A May 10 CNSNews.com article by Fred Lucas took a page out of WorldNetDaily's notebook to make misleadingly alarmist claims about compact fluorescent lights. Focusing on the that WND's Joseph Farah did -- that of the Brandi Bridges family -- stating that "Bridges dropped a fluorescent bulb in her daughter's room and it shattered, leaving potentially unsafe levels of mercury inside the rug. At the suggestions of the state's Department of Environmental Protection, she now has to pay $2,000 for a professional environmental clean up. Her seven-year-old daughter sleeps in the family room, as her room is sealed off by plastic."

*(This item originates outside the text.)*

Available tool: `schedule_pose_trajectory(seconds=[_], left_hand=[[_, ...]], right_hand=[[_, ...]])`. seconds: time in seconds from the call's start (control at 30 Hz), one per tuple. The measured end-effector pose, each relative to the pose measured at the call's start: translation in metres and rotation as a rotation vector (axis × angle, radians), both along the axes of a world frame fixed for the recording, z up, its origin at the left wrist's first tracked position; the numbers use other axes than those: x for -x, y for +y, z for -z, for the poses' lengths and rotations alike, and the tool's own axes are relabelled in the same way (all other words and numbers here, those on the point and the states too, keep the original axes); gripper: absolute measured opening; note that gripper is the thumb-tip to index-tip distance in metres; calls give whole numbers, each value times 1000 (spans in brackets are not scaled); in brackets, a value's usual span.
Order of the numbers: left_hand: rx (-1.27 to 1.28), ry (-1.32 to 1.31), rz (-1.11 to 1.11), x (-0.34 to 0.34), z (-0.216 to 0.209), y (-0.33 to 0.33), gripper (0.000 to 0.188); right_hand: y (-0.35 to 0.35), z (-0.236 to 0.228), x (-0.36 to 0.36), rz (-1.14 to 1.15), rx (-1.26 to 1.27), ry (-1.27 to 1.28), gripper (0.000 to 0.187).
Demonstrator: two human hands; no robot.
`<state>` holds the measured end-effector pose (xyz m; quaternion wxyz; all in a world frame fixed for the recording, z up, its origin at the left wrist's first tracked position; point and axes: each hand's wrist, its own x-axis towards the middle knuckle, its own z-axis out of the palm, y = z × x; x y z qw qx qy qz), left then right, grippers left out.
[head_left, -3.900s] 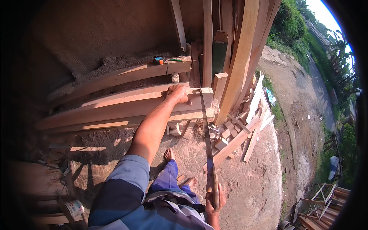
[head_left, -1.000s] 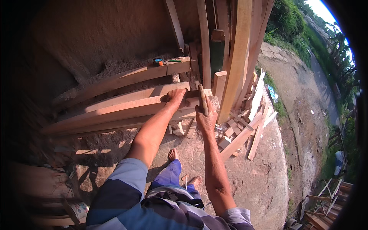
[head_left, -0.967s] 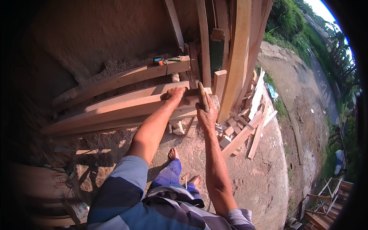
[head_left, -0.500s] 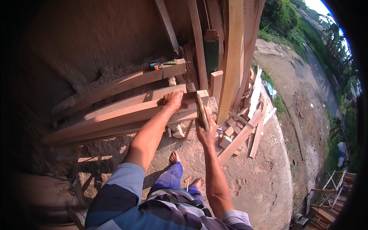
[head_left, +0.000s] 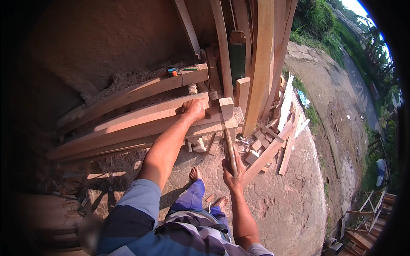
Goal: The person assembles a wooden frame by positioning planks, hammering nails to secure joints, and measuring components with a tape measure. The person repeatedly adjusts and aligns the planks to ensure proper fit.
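Observation:
My left hand (head_left: 194,109) is closed over the top of a long wooden beam (head_left: 145,125), close to its right end. My right hand (head_left: 234,174) grips the brown handle of a handsaw (head_left: 231,150), which is seen nearly edge-on. Its thin blade runs up from the handle and meets the beam near its end block (head_left: 226,107), to the right of my left hand. Most of the blade is hidden by this angle. Other beams lie alongside, and the beam behind carries a blue-and-orange tape measure (head_left: 171,72) and a green pencil (head_left: 190,69).
Tall planks (head_left: 259,64) lean upright beyond the beam ends. Offcuts and boards (head_left: 268,149) are heaped on the ground at the right. A mud-coloured wall (head_left: 111,47) stands behind the beams. My bare feet (head_left: 195,174) are on the cracked floor below.
My right hand has drawn the handsaw back toward me, down the view, and the end block now shows more fully. My left hand stays on the beam.

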<state>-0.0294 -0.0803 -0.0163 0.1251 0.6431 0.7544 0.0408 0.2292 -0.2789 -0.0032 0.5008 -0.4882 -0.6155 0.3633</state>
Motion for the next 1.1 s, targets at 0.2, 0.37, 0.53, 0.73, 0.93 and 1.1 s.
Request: schedule_pose_trajectory(seconds=[0.2, 0.37, 0.53, 0.73, 0.93, 1.1], left_hand=[[85, 5, 63, 5, 3, 12, 50], [120, -90, 125, 16, -10, 29, 70], [1, -20, 14, -3, -11, -2, 56], [74, -24, 29, -5, -19, -1, 29], [211, -85, 84, 12, -18, 29, 73], [-7, -49, 14, -2, -4, -1, 49]], right_hand=[[64, 9, 21, -65, 49, -15, 61], [-169, -3, -89, 49, 158, -200, 57], [-23, 5, -9, 11, 59, 41, 62], [91, 6, 36, -67, 28, -3, 61], [-173, -4, -86, 62, 111, -223, 59], [13, 18, 4, -15, -87, -64, 64]])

But like Farah, Lucas descends into scaremongering and ignored information showing that the Bridges case was overblown. Like Farah, Lucas fails to mention that, according to the newspaper article from which they both apparently took their claims about the Bridges case, another spokesman for Maine's Department of Environmental Protection points out that it "isn’t necessary to hire professionals at all” for a light bulb, and that the specialist who responded to Bridges’ broken bulb was trained to respond to chemical spills and to clean up such spills to "appropriate standards."
Lucas wrote that "In Bridges' case, the shattered glass couldn't be easily removed from the carpet and reached a level of 1,939 ng/m3 (monograms per cubic meter) in the single area. For her daughter's entire room, the levels in the air were well below 300, considered the threshold for safety." But the newspaper reported the rest of the story:
State Toxicologist Andrew Smith said it would be unlikely that a person could contract mercury poisoning from the levels of mercury found in Bridges’ daughter’s room.
“In this situation, my understanding, was this 1,900 was the sign reading right at the spot of the floor where the bulb broke,” said Smith. “While 1,900 was certainly considered an elevated reading of mercury vapor, it was a very localized level that I would not expect to result in any sign of mercury exposure.”
Lucas also failed to mention that, acccording to the newspaper, Bridges "spent roughly two to three hours a day over the past several weeks, talking on the phone and in person and contacting local papers to get the word out on what she believes are dangerous light bulbs." Was CNS one of the news outlets Bridges contacted in her media blitz?